The Evolution of the Utility
Until recently, the vast majority of us have had a very similar experience with our local power utility: the utility sends you a bill, you pay it, and in exchange you receive the commodity they provide – in this case, electricity. In the past this has worked because utilities have generally been government sanctioned monopolies, and over time, electricity became an entitled commodity. We only notice it when it’s not there.
In this model, a substantial focus on customer service has not always been necessary. With no choice in provider, customer service-orientated training and infrastructure don’t affect customer loyalty or retention - without competition, it can be hard to justify the investment in personalized customer service beyond consistent delivery of the product.
However, the relationship between the utility and the customer is shifting. Commercial, industrial and residential electricity end-users are gaining control over how they use, see and interact with energy – and with this control comes an expectation of increased choice regarding how the energy is obtained. For the first time, advances in distributed generation (DG) technologies, combined with decreasing capital costs and additional construction subsidies, are delivering this increased choice, and subsequent control, to the consumer.
DG enables the consumer to generate their own power on their property. This poses a twofold challenge to electric utilities. Utilities now have competition for the commodity for which they used to be sole providers, and are consequently losing their monopolistic hold on customer relationships. Additionally, since customers using their own DG are not paying the utility for their electricity use, utilities are losing money. Under threat of blooming DG availability and lacking a service platform of their own, utilities will need to evolve if they are to compete.
How can a utility evolve in the face of a changing world to meet the needs of an increasingly demanding customer base? One option is to put a stronger focus on a service-oriented business model. In this model, utilities would provide the standard power-for-a-fee but would also offer something else - as energy experts who know how to manage energy better than anyone else, utilities could feasibly provide fee-based services to help customers better manage and conserve energy, regardless of where it is obtained.

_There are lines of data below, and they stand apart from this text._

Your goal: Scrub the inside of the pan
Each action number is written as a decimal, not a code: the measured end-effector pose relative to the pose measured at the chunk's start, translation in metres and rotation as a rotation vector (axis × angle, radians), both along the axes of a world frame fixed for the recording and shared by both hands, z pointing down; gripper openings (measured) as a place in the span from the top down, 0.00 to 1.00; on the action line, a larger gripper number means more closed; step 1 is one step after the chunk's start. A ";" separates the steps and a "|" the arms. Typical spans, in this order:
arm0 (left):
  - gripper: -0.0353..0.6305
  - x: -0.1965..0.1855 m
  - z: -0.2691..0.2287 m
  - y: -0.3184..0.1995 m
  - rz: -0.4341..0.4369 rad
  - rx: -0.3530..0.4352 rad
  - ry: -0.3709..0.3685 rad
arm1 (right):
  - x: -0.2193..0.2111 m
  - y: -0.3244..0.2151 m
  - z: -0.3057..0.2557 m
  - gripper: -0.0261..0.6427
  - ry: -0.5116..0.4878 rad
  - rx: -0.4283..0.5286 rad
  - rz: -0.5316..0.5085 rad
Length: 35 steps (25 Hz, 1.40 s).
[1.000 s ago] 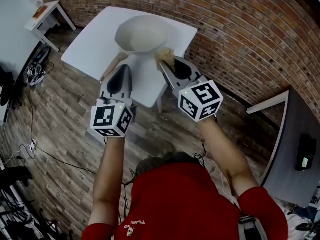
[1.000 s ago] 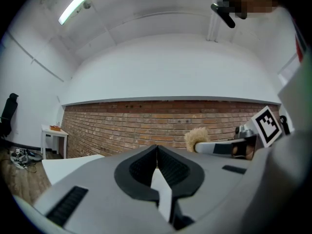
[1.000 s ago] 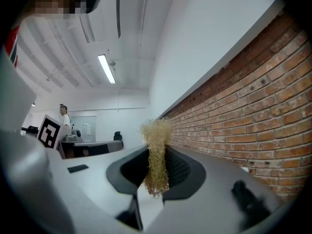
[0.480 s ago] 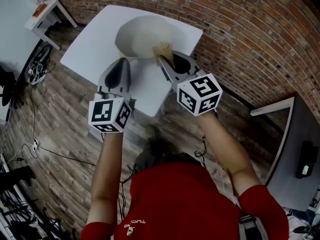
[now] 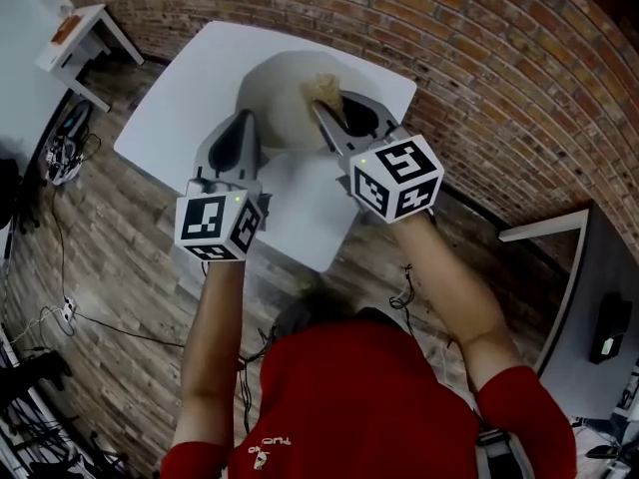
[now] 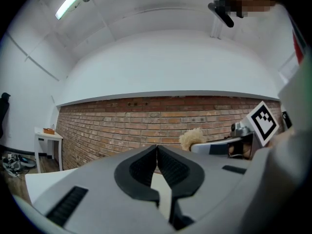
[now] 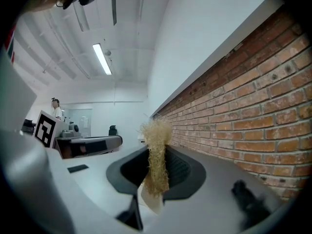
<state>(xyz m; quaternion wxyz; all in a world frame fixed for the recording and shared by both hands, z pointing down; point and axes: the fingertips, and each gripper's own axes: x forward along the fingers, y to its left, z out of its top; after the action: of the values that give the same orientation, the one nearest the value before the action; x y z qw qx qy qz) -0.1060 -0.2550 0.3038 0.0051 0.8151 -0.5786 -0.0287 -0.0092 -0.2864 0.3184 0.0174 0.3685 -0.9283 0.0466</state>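
The left gripper [image 5: 243, 118] hovers at 7 o'clock of the pan [image 5: 275, 93]. Its fingers are pressed together, and its own view shows nothing between them. The pale pan sits at the far side of the white tabletop [image 5: 185, 93], toward 12 o'clock from the person. Its handle, which a second ago reached out toward 7 o'clock, is now hidden under that gripper. The pan's long axis probably still runs from 1 to 7 o'clock, handle end nearest the person.

The right gripper [image 5: 319, 106] has its fingers clamped on a straw-coloured scrubber [image 5: 321, 88], whose tuft sticks out toward 11 o'clock. A second ago the tuft sat at the near rim. It has since travelled inward and is now over the bowl's 3 o'clock side, so scrubbing looks under way or just starting.
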 end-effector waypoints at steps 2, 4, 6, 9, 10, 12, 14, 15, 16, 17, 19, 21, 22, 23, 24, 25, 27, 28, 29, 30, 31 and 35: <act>0.92 -0.010 -0.001 -0.015 0.007 -0.001 0.004 | -0.012 -0.014 0.002 0.83 0.012 -0.005 0.002; 0.92 -0.019 -0.003 -0.030 0.016 0.003 0.007 | -0.023 -0.028 0.003 0.83 0.026 -0.008 0.006; 0.92 -0.027 -0.005 -0.044 0.024 0.006 0.009 | -0.032 -0.042 0.003 0.83 0.043 -0.010 0.010; 0.92 -0.039 -0.002 -0.066 0.035 0.002 0.007 | -0.046 -0.063 0.008 0.83 0.083 -0.016 0.013; 0.92 -0.042 0.001 -0.072 0.040 0.000 0.003 | -0.051 -0.070 0.012 0.83 0.102 -0.021 0.012; 0.92 -0.045 0.008 -0.084 0.049 -0.005 -0.012 | -0.059 -0.082 0.023 0.83 0.147 -0.040 0.008; 0.92 -0.048 0.016 -0.096 0.054 -0.011 -0.024 | -0.066 -0.094 0.037 0.83 0.195 -0.068 -0.003; 0.92 -0.048 0.021 -0.101 0.057 -0.015 -0.028 | -0.069 -0.100 0.045 0.83 0.219 -0.085 -0.010; 0.92 -0.049 0.025 -0.106 0.059 -0.018 -0.033 | -0.072 -0.106 0.052 0.83 0.241 -0.102 -0.018; 0.92 -0.050 0.029 -0.110 0.061 -0.020 -0.037 | -0.074 -0.113 0.059 0.83 0.261 -0.119 -0.026; 0.92 -0.052 0.035 -0.120 0.062 -0.024 -0.035 | -0.080 -0.124 0.072 0.83 0.296 -0.148 -0.041; 0.92 -0.057 0.043 -0.126 0.055 -0.032 -0.023 | -0.085 -0.133 0.084 0.83 0.333 -0.171 -0.058; 0.92 -0.059 0.046 -0.128 0.050 -0.035 -0.022 | -0.088 -0.137 0.090 0.83 0.351 -0.181 -0.067; 0.92 -0.062 0.049 -0.131 0.045 -0.037 -0.025 | -0.090 -0.142 0.095 0.83 0.368 -0.192 -0.074; 0.92 -0.064 0.051 -0.134 0.042 -0.038 -0.030 | -0.093 -0.147 0.100 0.83 0.383 -0.203 -0.079; 0.92 -0.067 0.054 -0.137 0.038 -0.040 -0.034 | -0.097 -0.151 0.106 0.83 0.397 -0.216 -0.085; 0.92 -0.074 0.061 -0.142 0.030 -0.046 -0.038 | -0.105 -0.156 0.118 0.83 0.427 -0.243 -0.096; 0.92 -0.077 0.066 -0.145 0.028 -0.049 -0.041 | -0.109 -0.159 0.125 0.83 0.442 -0.257 -0.101; 0.92 -0.080 0.069 -0.148 0.027 -0.052 -0.046 | -0.112 -0.161 0.131 0.83 0.458 -0.272 -0.104; 0.92 -0.083 0.073 -0.150 0.027 -0.055 -0.051 | -0.116 -0.163 0.137 0.83 0.472 -0.287 -0.107; 0.92 -0.084 0.076 -0.152 0.027 -0.058 -0.056 | -0.118 -0.165 0.143 0.83 0.485 -0.302 -0.110; 0.92 -0.089 0.089 -0.159 0.025 -0.071 -0.057 | -0.125 -0.170 0.169 0.83 0.536 -0.361 -0.123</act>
<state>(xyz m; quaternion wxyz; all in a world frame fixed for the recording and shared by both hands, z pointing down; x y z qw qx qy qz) -0.1949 -0.4142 0.3926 0.0176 0.8220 -0.5691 0.0151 -0.1345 -0.4566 0.4874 0.3292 0.3017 -0.8879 0.1107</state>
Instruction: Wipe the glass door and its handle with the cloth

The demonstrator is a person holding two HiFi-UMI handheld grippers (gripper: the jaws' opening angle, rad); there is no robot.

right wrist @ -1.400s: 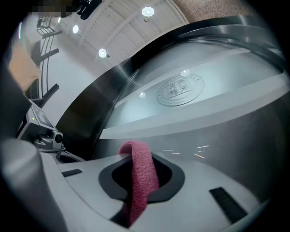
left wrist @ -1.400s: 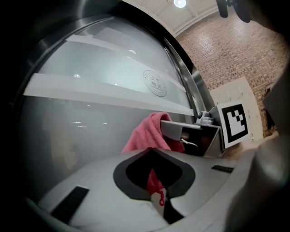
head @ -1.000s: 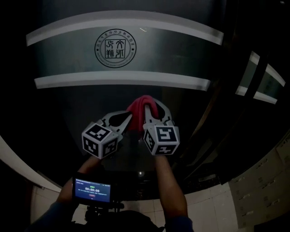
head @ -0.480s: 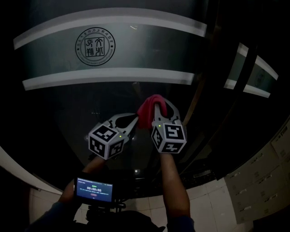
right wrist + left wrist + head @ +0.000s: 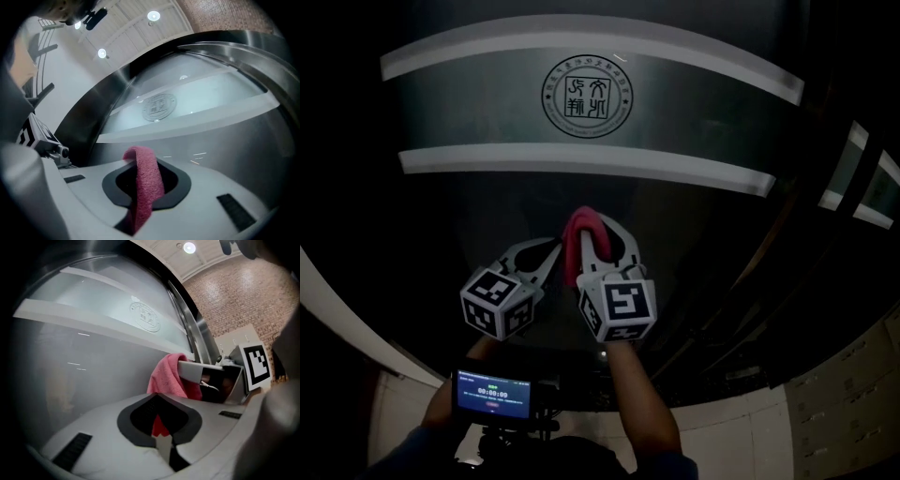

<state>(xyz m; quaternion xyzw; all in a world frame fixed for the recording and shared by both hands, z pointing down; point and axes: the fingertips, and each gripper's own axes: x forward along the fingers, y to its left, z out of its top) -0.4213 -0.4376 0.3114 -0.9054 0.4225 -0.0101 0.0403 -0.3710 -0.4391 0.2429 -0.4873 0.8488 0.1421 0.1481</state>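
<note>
Dark glass door [image 5: 487, 216] with frosted bands and a round seal [image 5: 587, 97] fills my view. Right gripper [image 5: 598, 234] is clamped on the pink cloth [image 5: 577, 239], folded over its tips so the fabric, not the plastic, meets the pane just below the lower band. Left gripper [image 5: 549, 253] sits just beside it, jaws together. Red shows in its opening; can't tell if it's pinched. No clear handle in sight. A small screen [image 5: 492, 395] sits low by my left wrist, nothing blocking the glass.
</note>
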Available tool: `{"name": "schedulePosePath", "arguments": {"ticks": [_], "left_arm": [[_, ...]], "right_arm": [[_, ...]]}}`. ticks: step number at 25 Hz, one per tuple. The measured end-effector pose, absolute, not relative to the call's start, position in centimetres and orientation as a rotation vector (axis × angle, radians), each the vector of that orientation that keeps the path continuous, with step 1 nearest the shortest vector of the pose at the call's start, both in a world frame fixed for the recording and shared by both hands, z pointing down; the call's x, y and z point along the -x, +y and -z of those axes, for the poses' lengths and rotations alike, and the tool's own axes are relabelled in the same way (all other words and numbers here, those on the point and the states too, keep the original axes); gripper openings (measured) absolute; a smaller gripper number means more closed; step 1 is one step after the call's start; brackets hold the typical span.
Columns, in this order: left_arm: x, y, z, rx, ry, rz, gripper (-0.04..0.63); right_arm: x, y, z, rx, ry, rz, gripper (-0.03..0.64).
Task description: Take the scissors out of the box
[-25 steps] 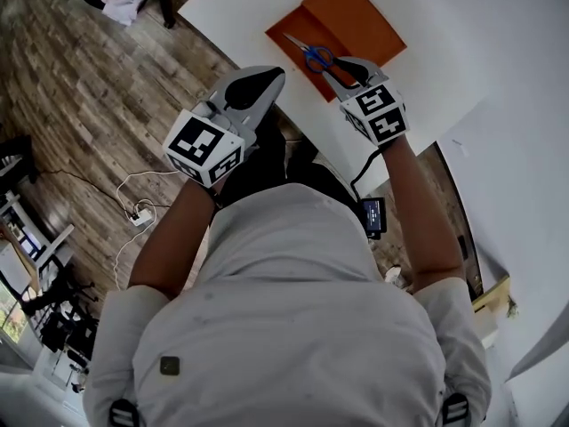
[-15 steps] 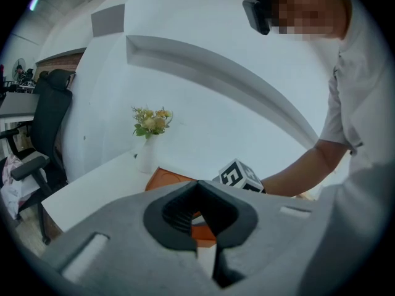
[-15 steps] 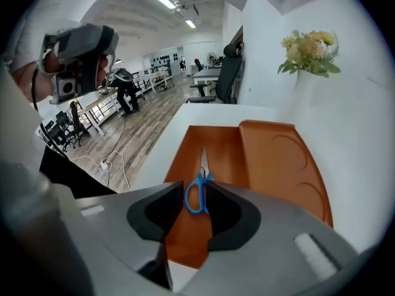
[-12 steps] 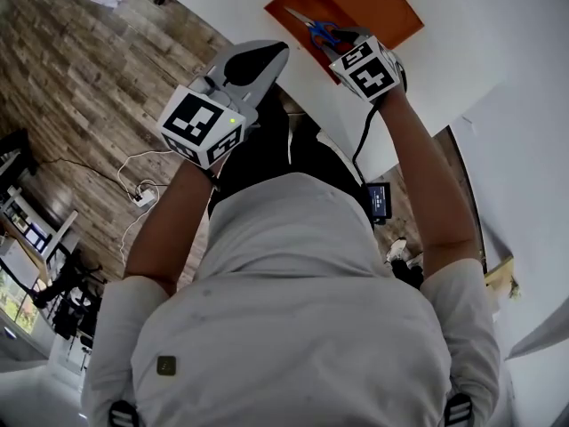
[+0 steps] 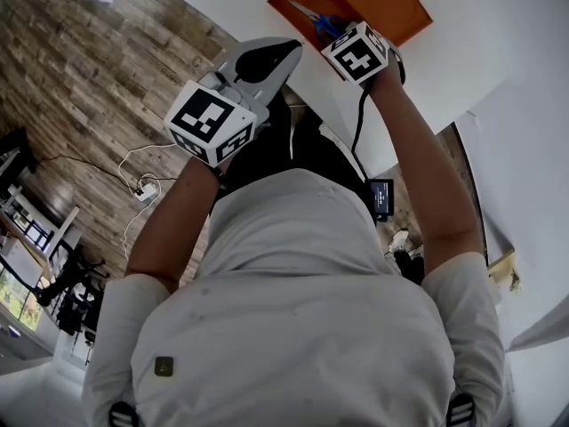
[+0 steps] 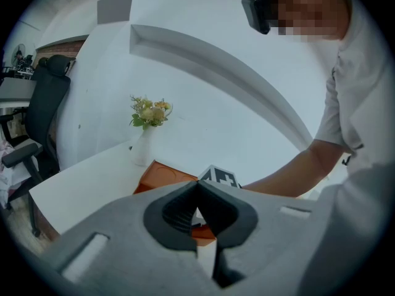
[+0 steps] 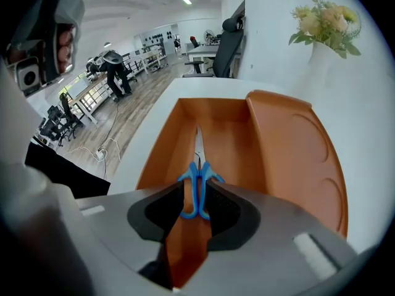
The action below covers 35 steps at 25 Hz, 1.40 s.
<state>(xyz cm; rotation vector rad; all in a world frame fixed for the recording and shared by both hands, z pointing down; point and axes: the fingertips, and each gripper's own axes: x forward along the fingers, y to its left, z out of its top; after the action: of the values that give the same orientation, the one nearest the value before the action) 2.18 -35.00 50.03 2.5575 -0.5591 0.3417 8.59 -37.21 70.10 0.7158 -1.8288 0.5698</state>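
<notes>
While our right tongs (image 7: 197, 209) pinch the scissors (image 7: 197, 187) by the blue handles, our left tongs (image 6: 197, 187) sit closed on nothing.
Blades point straight ahead of the right jaws, low inside the orange box (image 7: 228, 131); its open lid (image 7: 296, 150) lies to their right.

Wood-plank floor (image 5: 80, 69), white table (image 5: 498, 25) — office chair (image 6: 46, 97) beyond.
</notes>
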Motion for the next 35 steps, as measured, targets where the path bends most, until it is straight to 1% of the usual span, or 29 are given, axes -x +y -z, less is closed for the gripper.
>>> {"name": "schedulePosePath", "arguments": {"ticks": [10,13,16,26,35], "left_arm": [[-1.6,-34.7,-51.0,-2.530,-0.536,-0.350,0.003],[-1.5,-34.8,-51.2,-2.523,-0.542,-0.348,0.003],[-1.5,-34.5,-51.4,-2.522,-0.535,-0.350,0.003],[-1.7,-34.0,-51.0,-2.539,-0.544,-0.342,0.003],[-1.9,-32.8,-49.2,-2.553,-0.584,-0.325,0.004]], "right_arm": [[-9.1,-37.2,-71.9,-0.745,-1.747,-0.608,0.135],[-9.0,-37.5,-71.6,-0.755,-1.752,-0.618,0.127],[-9.0,-37.8,-71.5,-0.769,-1.750,-0.636,0.100],[-8.6,-38.0,-71.6,-0.800,-1.797,-0.650,0.092],[-9.4,-36.7,-68.9,-0.815,-1.828,-0.646,0.092]]}}
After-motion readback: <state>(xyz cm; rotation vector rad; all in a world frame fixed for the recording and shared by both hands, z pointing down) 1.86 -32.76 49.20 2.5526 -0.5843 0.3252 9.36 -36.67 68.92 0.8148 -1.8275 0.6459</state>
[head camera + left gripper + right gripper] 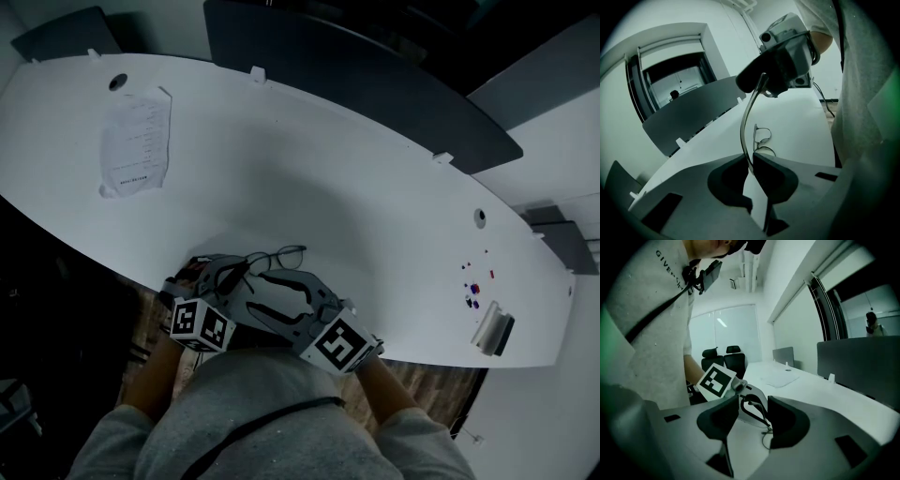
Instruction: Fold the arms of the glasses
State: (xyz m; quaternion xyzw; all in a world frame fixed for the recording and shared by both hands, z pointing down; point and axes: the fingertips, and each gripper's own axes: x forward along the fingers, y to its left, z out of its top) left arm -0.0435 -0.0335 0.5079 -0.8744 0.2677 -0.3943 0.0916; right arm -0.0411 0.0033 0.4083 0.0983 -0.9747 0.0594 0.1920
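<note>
**Glasses at the near edge of the table, flanked by both grippers**

The glasses [281,255] are set on the table [328,178] close to its near edge, directly before the person. One arm is raised off the surface and held between the jaws of the left gripper [749,157]. The right gripper [753,401] is placed just beside them on the other side (nothing is pressed between its jaws). A sheet of paper [136,141] is laid far to the left, well apart from the glasses. Small items [473,291] are scattered far right, with a block-like object [492,330] just before them. A partition panel [375,84] is stood behind the table's far edge.
</note>
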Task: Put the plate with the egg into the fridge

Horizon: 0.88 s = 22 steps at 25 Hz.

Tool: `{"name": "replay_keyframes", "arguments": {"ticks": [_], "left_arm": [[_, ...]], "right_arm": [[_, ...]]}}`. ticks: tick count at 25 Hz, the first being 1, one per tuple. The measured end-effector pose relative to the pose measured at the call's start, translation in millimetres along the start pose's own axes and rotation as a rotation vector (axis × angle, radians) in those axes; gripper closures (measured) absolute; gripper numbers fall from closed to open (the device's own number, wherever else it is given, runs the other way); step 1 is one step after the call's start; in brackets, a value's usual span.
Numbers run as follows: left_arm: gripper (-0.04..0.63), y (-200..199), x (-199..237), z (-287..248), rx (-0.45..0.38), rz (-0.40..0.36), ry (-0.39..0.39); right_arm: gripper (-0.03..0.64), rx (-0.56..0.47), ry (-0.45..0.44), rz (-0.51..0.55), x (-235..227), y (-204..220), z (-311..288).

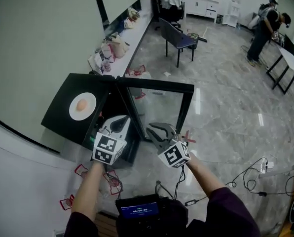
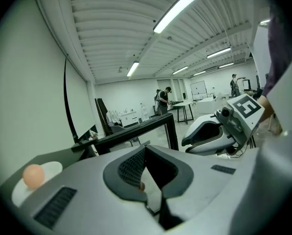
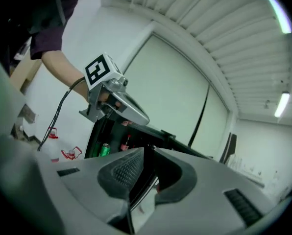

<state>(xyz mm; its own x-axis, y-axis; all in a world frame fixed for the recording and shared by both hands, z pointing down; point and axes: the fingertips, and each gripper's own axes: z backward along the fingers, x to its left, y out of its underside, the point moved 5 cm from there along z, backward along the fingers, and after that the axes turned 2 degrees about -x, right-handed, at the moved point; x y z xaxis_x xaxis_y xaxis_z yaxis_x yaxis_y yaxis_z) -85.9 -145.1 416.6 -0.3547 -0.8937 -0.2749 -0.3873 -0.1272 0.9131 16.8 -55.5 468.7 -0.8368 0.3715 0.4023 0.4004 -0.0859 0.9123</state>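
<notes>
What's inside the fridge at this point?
In the right gripper view, a green can and a small red bottle-like item stand inside the open fridge. The rest of the interior is hidden by the fridge's top and the left tool.

Here's the kit. Left tongs [image 1: 119, 119]: pale grey shell, black-and-white square marker cube [image 1: 108, 148] at the back. Right tongs [image 1: 154, 128]: same grey build, its own marker cube [image 1: 174, 154], and a thin black cable [image 1: 179, 177] trailing from it. Up close, both pairs show dark grey tips with a fine mesh texture and slotted black vents in the grey housing. Dark purple sleeve [image 1: 227, 207] on the right arm, pushed above the forearm. At the chest, a black box [image 1: 139, 212] with a small lit screen.
</notes>
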Motion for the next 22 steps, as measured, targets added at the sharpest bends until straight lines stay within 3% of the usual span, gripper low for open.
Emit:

There are new programs and frameworks currently being used that could aid in such a transition. Strategic Energy Management (SEM) is one example of a program that easily fits within current utility models and not only works to help consumers manage and reduce energy use, but is measurable with a proven success rate.
The Northwest Energy Efficiency Alliance’s (NEEA) BetterBricks initiative provides a SEM framework that utilities could emulate. Under this framework, utilities partnered with real estate firms in the Pacific Northwest to establish baseline energy performance, define goals and targets, and create implementation roadmaps towards achievement of those goals. Milepost worked with NEEA to develop a bottom-up strategy focused on supporting building engineers in identifying and implementing low-cost/no-cost opportunities for energy savings, while a top-down approach worked with management to implement organizational strategies that embedded SEM policies and practices in the organization’s DNA. Although SEM tools have existed for some time, the BetterBricks initiative’s advisory services provided the key in moving the concept of SEM from a wish list item to an incorporated piece of routine building operations and maintenance.
With little out-of-pocket expense, the eleven participating firms were able to achieve an average annual reduction in energy savings of 4.5%. In the six years the program was in operation, participating firms collectively saved 17.3 million kWh; which, when translated to dollars adds up to $1,074,849 in achieved savings – and the potential savings from this program were calculated at more than 12x that amount.
Buildings and their systems have historically been the domain of specialized engineers and technology providers, but as buildings become increasingly viewed as holistic systems composed of individual technologies, how those technologies work together - and how people interact with them - is a new frontier. Utilities are uniquely qualified to take advantage of this opportunity and could provide fee-based services (such as those in the BetterBricks approach), such as support, training, and management advisory services to organizations wanting to improve their energy performance.
Utilities will have to evolve and find better ways of interacting with their customers if they are going to survive the 21st century energy market. Using SEM program frameworks as a model for future service could ease utilities’ transition from a commodity-only model to one that also offers support services. A service-oriented utility business model will help generate revenue to fill the gap DG has left and provide a beneficial service that will be in demand for many years to come.